Partito Comunista Internazionale

[RG-77] Lavoro e tecnica

Categorie: Technology

Questo articolo è stato pubblicato in:

Di fronte alla “new economy” si esercitano apocalittici ed integrati, apologeti e riformisti che si dilaniano nel fare previsioni e tentare progetti che non durano un giorno. La nostra conoscenza della natura della Tecnica non ha bisogno di revisioni. Questo intendiamo dimostrare con questo lavoro.

 Una della più strane favole che si raccontano su di noi comunisti è che saremmo attardati ad un “modello di lotta” contro il capitalismo ormai obsoleto a causa delle profonde “rivoluzioni” che questo avrebbe subito particolarmente negli ultimi anni. Sarebbe passato, secondo molti analisti, ad un “assottigliamento progressivo” dei prodotti del lavoro umano: «dai materiali carichi di tradizione della bottega artigiana, alle merci standardizzate della fabbrica fordista, agli odierni materiali “zelig”, leggeri, privi di identità, disponibili ad assumere qualsiasi forma in quanto ridotti a mere superficie comunicative, a schermi costruiti dall’elettronica».
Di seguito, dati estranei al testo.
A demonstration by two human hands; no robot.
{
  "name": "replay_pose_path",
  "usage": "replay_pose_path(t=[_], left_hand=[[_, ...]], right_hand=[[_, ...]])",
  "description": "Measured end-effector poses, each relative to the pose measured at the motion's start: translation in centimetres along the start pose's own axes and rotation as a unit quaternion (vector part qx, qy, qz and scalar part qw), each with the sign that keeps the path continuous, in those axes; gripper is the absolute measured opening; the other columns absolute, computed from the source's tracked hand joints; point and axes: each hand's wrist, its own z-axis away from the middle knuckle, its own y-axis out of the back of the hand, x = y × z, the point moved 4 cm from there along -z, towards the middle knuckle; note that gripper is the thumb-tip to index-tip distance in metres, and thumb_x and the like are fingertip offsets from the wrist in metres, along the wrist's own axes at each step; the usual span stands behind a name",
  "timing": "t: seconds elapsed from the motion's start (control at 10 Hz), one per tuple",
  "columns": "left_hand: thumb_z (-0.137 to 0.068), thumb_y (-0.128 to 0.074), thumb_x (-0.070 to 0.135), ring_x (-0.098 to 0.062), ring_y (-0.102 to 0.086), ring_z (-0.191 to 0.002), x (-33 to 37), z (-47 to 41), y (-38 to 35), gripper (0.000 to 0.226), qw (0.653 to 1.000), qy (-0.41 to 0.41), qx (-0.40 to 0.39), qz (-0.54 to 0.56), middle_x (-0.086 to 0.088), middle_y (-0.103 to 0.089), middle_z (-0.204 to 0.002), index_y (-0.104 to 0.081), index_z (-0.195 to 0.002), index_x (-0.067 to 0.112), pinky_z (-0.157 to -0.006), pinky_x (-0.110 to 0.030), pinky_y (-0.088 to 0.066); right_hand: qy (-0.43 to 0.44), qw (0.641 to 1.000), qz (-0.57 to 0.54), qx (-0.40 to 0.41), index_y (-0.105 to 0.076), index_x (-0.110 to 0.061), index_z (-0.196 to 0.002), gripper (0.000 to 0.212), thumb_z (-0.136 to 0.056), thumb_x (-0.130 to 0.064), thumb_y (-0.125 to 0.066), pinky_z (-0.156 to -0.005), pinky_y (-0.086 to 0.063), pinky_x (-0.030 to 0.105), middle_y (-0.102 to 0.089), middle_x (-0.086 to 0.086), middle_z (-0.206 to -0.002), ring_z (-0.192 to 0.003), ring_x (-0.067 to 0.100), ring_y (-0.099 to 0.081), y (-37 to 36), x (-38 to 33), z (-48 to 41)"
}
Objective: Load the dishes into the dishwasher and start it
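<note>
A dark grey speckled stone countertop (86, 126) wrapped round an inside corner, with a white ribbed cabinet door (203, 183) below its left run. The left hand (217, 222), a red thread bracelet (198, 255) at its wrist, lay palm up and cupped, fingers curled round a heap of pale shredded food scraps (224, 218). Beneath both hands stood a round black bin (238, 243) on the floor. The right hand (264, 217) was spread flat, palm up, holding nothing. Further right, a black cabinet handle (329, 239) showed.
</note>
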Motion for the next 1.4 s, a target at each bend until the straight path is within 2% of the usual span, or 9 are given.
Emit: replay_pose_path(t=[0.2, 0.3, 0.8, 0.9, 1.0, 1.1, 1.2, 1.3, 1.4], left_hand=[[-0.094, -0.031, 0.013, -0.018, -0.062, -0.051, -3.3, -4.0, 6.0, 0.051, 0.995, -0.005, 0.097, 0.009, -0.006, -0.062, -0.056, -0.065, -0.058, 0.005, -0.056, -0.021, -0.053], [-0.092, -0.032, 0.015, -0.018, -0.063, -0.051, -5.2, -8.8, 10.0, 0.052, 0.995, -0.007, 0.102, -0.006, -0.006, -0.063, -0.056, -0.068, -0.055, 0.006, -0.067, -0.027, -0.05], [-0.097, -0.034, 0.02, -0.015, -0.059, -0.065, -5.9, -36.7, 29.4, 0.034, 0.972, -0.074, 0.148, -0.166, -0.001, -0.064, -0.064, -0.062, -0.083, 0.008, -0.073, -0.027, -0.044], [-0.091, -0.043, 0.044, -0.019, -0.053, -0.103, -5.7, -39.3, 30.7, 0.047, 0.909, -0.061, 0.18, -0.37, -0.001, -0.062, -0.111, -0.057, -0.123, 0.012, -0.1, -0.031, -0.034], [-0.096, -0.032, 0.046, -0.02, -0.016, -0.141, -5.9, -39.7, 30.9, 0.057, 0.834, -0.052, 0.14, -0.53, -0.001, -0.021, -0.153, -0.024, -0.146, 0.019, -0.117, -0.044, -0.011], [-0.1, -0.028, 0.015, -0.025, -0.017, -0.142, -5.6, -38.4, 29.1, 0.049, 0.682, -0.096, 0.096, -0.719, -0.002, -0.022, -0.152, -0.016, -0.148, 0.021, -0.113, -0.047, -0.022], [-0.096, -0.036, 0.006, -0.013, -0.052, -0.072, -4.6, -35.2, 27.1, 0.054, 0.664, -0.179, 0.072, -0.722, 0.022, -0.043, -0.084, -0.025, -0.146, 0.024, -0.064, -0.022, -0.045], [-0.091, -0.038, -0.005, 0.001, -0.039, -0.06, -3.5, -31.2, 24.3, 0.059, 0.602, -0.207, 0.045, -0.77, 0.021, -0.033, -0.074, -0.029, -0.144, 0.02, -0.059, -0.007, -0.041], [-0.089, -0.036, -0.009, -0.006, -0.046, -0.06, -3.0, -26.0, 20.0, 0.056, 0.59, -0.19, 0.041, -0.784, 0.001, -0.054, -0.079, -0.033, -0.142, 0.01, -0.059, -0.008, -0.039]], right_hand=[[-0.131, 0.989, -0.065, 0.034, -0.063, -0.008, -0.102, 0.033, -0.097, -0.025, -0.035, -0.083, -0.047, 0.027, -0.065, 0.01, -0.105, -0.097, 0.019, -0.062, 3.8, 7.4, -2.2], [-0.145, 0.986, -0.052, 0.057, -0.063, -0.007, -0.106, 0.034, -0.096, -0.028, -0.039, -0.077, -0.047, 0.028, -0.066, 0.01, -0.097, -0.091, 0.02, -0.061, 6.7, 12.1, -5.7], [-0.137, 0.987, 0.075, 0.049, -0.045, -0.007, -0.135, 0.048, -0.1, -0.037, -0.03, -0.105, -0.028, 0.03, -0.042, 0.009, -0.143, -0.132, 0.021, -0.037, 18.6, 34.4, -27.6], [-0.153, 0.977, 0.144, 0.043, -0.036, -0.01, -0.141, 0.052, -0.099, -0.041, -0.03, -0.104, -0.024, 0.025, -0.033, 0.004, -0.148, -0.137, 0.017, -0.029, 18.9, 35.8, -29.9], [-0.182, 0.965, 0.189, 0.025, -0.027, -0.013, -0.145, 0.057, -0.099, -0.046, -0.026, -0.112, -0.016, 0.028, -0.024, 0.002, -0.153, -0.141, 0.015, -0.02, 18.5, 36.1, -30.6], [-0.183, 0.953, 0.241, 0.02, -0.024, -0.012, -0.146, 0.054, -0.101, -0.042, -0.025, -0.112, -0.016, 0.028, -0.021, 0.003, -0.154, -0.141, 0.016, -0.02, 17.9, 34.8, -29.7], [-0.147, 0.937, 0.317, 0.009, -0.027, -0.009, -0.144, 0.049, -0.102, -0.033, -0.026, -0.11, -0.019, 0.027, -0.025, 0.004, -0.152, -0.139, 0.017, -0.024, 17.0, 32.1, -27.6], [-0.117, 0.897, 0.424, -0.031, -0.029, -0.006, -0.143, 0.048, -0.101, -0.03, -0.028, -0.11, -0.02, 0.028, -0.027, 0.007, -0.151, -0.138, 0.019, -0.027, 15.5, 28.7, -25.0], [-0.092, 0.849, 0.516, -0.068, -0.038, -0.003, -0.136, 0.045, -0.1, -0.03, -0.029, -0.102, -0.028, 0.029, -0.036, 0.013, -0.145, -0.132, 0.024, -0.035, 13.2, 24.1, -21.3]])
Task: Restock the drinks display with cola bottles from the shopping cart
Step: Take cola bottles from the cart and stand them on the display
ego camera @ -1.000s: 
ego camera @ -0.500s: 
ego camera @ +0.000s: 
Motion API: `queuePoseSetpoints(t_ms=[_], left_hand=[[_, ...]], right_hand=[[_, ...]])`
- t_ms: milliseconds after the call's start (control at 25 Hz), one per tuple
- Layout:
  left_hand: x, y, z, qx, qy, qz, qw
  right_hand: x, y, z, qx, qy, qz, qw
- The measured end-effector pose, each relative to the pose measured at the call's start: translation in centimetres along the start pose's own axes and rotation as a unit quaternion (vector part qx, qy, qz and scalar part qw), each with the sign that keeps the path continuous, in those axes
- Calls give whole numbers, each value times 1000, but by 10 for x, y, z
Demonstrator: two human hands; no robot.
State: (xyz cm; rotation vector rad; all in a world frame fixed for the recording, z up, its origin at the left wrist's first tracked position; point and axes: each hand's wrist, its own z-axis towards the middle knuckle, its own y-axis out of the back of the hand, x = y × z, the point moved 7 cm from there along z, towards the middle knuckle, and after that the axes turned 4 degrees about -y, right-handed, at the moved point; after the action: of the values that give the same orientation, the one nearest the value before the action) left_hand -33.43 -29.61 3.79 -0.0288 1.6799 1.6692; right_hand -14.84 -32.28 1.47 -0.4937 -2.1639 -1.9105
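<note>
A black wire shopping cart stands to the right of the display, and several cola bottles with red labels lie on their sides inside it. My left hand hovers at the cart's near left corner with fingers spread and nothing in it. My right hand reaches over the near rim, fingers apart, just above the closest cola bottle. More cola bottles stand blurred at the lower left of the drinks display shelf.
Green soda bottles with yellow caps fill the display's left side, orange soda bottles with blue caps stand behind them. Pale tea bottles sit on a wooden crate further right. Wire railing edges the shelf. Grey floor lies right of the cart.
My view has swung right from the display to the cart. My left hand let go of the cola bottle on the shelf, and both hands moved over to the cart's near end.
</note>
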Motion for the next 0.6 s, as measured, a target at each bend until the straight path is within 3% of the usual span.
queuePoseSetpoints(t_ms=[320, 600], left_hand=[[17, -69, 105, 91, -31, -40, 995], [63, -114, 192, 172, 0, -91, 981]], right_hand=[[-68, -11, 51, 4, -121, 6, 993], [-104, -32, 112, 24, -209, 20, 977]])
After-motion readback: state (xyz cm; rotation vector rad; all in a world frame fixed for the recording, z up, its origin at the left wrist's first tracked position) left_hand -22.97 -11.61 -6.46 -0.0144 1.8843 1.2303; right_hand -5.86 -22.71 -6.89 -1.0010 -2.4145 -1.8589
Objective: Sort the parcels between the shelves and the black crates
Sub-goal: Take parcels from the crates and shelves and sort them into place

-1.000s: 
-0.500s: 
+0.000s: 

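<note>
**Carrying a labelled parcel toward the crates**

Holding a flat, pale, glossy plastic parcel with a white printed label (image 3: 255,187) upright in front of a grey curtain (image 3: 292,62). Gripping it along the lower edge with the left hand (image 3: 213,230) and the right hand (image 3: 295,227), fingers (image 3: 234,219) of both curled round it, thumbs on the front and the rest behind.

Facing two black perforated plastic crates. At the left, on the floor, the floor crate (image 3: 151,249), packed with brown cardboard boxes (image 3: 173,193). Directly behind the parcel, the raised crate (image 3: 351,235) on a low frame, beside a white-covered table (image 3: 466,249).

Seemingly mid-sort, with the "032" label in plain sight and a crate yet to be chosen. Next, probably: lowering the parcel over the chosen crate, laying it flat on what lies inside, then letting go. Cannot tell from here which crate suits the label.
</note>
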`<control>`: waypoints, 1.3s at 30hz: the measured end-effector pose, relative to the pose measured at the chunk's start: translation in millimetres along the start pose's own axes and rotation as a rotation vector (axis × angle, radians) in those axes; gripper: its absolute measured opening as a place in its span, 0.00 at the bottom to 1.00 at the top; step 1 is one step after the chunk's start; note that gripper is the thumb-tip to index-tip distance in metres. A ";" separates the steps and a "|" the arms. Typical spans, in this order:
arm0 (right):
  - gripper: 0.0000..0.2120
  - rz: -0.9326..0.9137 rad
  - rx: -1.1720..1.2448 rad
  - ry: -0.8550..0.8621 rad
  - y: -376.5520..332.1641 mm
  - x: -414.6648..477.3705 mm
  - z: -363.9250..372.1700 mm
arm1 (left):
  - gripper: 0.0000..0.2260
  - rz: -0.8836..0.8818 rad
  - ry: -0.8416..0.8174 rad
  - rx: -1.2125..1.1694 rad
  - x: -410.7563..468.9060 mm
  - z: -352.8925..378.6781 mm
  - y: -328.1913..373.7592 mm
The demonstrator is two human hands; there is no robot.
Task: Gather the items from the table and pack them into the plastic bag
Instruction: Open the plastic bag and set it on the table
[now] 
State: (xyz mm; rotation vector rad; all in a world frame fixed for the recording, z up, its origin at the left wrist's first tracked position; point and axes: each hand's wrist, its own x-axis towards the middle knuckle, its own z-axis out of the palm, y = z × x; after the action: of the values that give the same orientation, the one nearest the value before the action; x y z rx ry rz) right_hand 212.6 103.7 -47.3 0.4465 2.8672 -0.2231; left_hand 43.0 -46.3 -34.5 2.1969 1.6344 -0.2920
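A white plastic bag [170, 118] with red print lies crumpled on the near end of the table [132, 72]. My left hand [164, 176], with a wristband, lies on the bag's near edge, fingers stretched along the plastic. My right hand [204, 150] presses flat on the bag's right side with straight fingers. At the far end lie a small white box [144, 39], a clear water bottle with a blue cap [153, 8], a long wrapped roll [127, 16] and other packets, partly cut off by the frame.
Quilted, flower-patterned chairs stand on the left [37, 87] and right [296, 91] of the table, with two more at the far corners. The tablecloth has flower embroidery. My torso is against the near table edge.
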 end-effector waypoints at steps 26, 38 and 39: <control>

 Tutto si dice, meno che questi nuovi prodotti sono ancora ed inevitabilmente merci e che, finché saranno tali, anche se leggere, aeree, smaterializzate, continueranno ad essere pur sempre gonfie di lavoro estorto al proletariato, dovunque dislocato, nelle “alleggerite” fabbriche metropolitane oppure in invisibili e mefitici hangar del terzo mondo che, come si lamenta in vena di umanesimo peloso, utilizzano il lavoro dei fanciulli.

 Come se, insomma, Marx non avesse previsto chiaramente e descritto scientificamente l’inevitabilità della formazione della cosiddetta “intelligenza connettiva”, che non è altro poi che il general intellect di cui parla il nostro.

 Così, in rapporto al rivoluzionamento forzato delle forze produttive, i vecchi rapporti di produzione, che sono il vecchio capitalismo di stampo imperialistico, si dimostrano sempre più incapaci di contenerli, messi a dura prova dalle tensioni, dalle turbolenze non solo finanziarie ma anche strutturali, al punto che senza guerra non sono capaci di ricreare le condizioni per riprendere vigore e nuova lena.